◆ PROBLEM TO WORK ON
The required output is the exact run of lines below that opens at the line with "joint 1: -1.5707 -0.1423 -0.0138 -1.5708" and closes at the line with "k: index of".

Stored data
__________________________________________________

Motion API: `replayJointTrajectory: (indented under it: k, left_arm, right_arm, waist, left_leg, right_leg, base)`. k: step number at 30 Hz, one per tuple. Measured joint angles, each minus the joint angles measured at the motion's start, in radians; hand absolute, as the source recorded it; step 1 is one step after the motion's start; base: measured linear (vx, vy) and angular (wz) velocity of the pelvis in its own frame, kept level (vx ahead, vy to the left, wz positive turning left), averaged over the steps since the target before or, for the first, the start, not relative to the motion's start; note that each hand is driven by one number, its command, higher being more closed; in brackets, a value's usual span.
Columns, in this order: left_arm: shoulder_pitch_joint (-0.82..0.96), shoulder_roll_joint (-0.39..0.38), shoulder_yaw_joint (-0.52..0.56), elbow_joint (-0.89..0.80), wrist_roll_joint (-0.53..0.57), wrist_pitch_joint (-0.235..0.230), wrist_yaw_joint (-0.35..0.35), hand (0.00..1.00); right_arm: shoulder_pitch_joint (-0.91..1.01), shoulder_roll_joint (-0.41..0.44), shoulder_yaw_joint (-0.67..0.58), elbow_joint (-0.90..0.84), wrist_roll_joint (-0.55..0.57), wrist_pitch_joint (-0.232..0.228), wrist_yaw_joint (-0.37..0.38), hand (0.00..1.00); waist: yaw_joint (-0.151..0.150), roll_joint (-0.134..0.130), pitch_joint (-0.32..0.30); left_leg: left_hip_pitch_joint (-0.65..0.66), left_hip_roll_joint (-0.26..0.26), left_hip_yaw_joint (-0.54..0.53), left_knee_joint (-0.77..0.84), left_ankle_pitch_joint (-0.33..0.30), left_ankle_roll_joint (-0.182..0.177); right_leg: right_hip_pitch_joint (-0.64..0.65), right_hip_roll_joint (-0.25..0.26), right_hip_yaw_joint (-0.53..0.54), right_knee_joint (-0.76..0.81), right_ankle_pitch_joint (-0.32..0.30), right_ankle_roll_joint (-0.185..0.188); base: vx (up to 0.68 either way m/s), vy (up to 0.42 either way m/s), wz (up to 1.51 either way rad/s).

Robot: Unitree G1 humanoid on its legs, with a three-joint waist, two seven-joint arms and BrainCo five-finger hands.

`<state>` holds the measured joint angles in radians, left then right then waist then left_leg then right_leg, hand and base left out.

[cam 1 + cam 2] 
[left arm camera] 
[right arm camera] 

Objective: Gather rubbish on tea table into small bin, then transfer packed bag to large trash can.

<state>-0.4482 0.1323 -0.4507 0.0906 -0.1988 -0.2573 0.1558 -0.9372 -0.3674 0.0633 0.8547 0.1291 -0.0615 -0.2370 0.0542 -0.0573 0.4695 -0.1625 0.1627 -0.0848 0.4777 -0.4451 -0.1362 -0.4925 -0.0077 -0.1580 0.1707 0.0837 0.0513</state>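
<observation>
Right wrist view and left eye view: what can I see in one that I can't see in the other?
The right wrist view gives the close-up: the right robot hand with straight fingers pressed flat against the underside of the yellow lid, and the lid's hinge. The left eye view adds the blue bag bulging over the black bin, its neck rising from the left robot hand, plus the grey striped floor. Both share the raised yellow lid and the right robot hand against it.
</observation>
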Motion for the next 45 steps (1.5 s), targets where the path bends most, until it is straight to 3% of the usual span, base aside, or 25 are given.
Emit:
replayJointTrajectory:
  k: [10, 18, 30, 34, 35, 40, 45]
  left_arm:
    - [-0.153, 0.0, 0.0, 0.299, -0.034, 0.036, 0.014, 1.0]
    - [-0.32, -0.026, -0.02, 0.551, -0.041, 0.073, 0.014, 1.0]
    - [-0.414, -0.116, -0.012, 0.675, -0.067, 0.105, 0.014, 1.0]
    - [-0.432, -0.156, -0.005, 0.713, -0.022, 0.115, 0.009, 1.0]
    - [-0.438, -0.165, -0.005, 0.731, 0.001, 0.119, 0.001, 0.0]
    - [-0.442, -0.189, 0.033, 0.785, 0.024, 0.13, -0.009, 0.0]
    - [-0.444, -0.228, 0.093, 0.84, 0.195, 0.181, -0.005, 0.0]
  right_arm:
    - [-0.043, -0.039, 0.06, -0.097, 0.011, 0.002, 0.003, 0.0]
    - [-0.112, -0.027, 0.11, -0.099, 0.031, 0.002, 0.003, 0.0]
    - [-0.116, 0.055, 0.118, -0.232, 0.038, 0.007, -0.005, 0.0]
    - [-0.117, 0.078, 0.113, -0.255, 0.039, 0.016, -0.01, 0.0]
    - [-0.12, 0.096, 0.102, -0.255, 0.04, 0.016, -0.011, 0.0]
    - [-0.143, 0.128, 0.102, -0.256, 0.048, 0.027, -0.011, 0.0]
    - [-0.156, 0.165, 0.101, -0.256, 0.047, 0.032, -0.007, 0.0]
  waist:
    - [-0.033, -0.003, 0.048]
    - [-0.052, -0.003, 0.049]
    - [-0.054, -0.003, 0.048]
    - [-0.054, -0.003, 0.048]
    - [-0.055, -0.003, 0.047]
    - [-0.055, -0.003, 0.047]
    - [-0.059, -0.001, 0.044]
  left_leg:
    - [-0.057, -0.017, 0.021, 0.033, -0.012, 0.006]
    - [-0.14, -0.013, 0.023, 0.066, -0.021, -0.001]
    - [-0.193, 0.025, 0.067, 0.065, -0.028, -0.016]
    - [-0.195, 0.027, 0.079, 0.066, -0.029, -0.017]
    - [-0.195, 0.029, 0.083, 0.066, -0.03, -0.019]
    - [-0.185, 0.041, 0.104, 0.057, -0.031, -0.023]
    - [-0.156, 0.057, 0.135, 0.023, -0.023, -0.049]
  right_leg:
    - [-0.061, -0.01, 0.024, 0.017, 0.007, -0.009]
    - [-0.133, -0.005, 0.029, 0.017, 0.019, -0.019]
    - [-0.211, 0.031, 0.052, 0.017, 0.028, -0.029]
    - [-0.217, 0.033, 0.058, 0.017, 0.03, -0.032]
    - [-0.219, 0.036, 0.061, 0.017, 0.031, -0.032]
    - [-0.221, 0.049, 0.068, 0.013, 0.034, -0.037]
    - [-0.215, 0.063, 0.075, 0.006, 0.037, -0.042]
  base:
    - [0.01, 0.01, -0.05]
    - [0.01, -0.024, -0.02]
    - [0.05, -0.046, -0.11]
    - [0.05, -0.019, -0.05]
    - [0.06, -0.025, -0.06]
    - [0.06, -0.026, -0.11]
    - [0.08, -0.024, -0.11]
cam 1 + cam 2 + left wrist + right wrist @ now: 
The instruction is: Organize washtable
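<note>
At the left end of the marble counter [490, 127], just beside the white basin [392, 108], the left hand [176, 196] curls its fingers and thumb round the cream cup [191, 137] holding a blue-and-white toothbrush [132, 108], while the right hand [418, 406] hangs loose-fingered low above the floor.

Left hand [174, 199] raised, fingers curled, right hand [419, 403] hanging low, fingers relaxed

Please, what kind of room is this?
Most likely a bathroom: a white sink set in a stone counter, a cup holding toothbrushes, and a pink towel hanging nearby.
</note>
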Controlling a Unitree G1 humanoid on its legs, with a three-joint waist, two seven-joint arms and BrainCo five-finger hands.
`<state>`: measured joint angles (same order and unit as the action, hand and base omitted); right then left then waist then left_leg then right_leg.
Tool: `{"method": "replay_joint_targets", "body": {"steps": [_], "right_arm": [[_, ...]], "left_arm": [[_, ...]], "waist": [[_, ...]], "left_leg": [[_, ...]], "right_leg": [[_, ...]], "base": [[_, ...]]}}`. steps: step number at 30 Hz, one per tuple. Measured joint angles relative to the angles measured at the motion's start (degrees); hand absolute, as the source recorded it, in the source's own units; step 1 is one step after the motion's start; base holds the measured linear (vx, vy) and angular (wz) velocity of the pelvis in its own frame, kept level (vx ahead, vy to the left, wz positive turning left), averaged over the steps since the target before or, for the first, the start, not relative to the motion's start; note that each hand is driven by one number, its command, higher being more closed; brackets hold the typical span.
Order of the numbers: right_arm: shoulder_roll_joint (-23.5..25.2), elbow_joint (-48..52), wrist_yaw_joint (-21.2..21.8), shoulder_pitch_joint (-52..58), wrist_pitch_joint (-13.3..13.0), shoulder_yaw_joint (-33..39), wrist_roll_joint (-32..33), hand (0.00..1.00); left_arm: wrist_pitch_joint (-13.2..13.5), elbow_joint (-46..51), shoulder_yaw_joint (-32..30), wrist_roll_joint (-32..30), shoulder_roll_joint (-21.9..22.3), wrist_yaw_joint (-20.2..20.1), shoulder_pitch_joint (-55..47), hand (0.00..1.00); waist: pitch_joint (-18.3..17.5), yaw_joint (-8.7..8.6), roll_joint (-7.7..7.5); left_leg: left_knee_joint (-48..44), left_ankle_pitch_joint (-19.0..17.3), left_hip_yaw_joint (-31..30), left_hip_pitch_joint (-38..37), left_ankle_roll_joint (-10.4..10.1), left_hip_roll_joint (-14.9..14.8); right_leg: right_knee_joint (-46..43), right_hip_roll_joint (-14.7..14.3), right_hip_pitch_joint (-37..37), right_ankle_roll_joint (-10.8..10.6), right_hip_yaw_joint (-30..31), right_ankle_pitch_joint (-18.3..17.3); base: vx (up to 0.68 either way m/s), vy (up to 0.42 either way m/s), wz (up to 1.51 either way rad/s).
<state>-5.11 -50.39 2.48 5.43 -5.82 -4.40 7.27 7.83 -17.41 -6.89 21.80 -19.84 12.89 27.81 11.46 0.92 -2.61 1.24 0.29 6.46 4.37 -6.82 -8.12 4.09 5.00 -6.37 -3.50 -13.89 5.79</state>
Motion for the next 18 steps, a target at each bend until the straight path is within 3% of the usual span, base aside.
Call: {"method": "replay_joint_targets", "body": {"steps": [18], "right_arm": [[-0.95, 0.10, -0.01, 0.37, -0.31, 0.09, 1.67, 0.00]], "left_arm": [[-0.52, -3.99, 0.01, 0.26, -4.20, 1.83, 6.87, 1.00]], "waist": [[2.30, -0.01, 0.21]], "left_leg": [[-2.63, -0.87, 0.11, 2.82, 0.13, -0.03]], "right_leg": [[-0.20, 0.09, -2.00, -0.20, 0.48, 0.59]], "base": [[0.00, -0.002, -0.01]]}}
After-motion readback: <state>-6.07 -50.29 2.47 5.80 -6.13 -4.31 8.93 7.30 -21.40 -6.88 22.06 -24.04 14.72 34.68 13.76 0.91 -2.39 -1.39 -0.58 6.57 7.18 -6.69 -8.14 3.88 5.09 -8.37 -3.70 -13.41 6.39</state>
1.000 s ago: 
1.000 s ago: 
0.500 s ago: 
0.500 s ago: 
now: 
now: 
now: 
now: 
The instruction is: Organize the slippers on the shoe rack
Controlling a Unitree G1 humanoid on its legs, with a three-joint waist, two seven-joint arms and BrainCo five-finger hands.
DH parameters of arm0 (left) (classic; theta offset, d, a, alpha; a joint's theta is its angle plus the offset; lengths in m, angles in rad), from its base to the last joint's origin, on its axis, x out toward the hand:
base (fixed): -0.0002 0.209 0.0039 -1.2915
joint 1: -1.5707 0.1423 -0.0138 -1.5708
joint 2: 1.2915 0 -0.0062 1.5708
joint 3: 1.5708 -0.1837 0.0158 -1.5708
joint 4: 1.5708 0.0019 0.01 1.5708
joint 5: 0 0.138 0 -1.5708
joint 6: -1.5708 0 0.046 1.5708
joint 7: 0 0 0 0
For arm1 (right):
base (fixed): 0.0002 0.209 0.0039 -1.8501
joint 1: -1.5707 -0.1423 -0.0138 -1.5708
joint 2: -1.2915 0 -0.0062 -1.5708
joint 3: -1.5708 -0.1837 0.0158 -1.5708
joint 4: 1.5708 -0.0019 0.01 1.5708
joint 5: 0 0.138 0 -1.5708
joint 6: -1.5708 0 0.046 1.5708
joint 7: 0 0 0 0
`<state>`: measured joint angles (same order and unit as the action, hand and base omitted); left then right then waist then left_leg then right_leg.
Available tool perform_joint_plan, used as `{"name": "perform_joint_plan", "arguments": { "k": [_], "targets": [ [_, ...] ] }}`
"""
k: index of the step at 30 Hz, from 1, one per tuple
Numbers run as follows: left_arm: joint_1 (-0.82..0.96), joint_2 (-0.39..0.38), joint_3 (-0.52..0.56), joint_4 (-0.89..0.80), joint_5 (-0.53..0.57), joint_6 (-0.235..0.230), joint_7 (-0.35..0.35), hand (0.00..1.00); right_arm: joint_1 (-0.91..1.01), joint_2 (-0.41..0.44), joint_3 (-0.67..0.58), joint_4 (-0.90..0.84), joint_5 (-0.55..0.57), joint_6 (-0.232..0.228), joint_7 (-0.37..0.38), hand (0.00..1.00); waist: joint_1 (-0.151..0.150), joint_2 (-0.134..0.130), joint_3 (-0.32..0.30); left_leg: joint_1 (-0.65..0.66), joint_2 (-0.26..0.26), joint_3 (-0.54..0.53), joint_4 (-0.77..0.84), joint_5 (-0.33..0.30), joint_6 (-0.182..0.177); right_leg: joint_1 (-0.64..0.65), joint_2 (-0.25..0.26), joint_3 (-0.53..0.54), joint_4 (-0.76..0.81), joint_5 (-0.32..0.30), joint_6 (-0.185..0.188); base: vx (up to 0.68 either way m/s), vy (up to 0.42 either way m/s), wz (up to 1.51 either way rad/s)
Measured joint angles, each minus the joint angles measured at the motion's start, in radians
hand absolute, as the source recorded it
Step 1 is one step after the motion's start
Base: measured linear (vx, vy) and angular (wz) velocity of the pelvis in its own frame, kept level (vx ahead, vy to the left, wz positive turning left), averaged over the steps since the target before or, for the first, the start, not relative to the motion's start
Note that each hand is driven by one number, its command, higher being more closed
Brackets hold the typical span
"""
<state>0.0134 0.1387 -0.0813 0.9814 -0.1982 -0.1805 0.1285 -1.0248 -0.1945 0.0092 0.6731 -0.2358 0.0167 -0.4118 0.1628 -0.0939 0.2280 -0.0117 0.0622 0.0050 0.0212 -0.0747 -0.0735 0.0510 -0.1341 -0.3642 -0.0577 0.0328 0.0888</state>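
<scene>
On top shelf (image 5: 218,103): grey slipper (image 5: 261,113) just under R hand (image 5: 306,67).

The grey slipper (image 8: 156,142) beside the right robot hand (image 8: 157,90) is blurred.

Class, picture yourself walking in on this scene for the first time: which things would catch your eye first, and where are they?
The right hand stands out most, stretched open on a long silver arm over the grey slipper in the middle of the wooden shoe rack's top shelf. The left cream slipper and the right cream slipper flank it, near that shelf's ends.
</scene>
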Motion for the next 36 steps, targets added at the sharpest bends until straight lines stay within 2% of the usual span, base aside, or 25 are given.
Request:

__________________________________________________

◆ SOLUTION
joint 1: -1.5707 -0.1423 -0.0138 -1.5708
joint 2: -1.2915 0 -0.0062 -1.5708
joint 3: -1.5708 -0.1837 0.0158 -1.5708
joint 4: 1.5708 -0.0019 0.01 1.5708
joint 5: 0 0.138 0 -1.5708
joint 6: -1.5708 0 0.046 1.5708
joint 7: 0 0 0 0
`<state>`: measured joint angles (same order and unit as the action, hand and base omitted); left then right then waist then left_leg then right_leg.
Available tool perform_joint_plan, used as `{"name": "perform_joint_plan", "arguments": { "k": [_], "targets": [ [_, ...] ] }}`
"""
k: index of the step at 30 Hz, from 1, one per tuple

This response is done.